Our next question comes from Bob Hazlett with ROTH Capital. Your line is open.

Thank you for taking the question. My question is regard to the strategic nature of Nektar-102 as you consider that molecule more broadly what is the urgency to potentially partner that molecule versus keep it in-house and develop it more broadly. How do you think about NKTR-102 as you are thinking about the strategic implications of the company more broadly?

Well look it’s a very good question and we think about it on a routine basis because obviously for a company the size of Nektar to have a portfolio, an extensive portfolio on pain and also a portfolio in the development of numerous drugs in oncology is perhaps a bit much to chew on. I can say this, there is a number of companies that continue to be interested in NKTR-102. As more and more information is gained about that molecule I think it’s becoming more and more apparent that it has lots of activity and can do things that a standard topoisomerase-1 inhibitor cannot do. That said, we have committed to take it all the way through development and I am committed to take it to the market but that doesn’t mean that I wouldn’t consider partnering opportunities if they make sense and I think the place they do make sense and I believe this is where you are alluding to is if you have a drug like this that’s got potential in metastatic breast cancer, potential in Avastin resistant gliomas, potentially non-small cell lung cancer and small cell lung cancer and without a doubt gastric cancer and a number of other oncology applications as well it takes a lot of resource to do all those trials and find the optimal setting for this drug. So we certainly do talk to companies on a regular basis. As I said there is interest in this molecule. At this point we’re moving it forward as quickly as we can and we haven’t made any decisions yet as to whether this drug is partnered or whether we keep it for ourselves but I can tell you it is a very interesting molecule.

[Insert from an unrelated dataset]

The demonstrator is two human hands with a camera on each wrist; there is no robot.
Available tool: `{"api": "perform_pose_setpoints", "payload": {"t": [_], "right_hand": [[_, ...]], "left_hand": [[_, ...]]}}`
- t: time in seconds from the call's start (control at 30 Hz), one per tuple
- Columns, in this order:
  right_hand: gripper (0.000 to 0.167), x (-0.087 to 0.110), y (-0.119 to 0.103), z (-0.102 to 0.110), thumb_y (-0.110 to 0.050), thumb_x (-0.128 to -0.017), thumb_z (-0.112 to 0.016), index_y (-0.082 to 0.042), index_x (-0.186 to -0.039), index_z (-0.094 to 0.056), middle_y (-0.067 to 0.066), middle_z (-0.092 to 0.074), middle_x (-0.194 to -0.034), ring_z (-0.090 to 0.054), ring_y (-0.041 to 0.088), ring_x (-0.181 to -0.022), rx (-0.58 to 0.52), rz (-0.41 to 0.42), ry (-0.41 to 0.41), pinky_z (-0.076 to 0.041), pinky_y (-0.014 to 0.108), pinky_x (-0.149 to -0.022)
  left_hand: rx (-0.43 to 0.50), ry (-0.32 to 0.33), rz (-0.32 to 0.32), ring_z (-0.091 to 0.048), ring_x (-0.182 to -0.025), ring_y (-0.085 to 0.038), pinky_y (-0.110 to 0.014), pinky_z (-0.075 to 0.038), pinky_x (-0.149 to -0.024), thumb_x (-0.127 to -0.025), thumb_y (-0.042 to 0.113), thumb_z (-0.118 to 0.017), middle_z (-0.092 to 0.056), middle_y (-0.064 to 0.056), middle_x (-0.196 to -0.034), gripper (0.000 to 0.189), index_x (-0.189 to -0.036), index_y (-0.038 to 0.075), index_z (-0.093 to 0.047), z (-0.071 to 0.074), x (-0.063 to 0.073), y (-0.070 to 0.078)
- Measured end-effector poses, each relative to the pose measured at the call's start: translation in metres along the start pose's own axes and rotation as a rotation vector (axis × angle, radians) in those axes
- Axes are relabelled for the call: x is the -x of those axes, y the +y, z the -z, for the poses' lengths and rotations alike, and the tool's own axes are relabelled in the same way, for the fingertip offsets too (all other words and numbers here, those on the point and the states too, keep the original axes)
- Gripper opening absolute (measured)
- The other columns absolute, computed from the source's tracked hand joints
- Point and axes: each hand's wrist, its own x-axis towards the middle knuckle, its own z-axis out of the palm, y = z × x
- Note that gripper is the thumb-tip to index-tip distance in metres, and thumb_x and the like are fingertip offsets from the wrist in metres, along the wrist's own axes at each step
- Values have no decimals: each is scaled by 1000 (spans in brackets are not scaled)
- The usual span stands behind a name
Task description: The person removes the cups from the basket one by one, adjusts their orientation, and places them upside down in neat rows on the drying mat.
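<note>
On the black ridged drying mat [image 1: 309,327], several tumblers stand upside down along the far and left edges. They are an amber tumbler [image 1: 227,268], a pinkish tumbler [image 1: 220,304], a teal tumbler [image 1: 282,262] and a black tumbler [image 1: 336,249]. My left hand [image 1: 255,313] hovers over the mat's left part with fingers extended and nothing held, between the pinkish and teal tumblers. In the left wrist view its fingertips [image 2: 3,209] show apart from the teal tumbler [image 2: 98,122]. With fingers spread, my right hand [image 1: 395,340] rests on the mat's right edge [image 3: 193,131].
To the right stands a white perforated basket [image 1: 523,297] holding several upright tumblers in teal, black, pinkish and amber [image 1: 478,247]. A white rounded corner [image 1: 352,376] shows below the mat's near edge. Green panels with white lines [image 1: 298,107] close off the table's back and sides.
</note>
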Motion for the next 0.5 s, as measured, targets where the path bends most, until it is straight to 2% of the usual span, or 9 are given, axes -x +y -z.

Okay, thanks for the color.

And I am currently showing no further questions. I will now turn the call back over to Howard Robin for closing remarks.

Well thank you everyone for joining us this afternoon. I want to also thank all of our employees for their tremendous efforts in building such an impressive portfolio and I want to thank our shareholders for their continued support. We expect to see many of you at the Brean Murray conference and the JPMorgan conferences. So thank you very much for attending. Good afternoon.

Thank you ladies and gentlemen that does conclude today’s conference. You may all disconnect and have a wonderful day.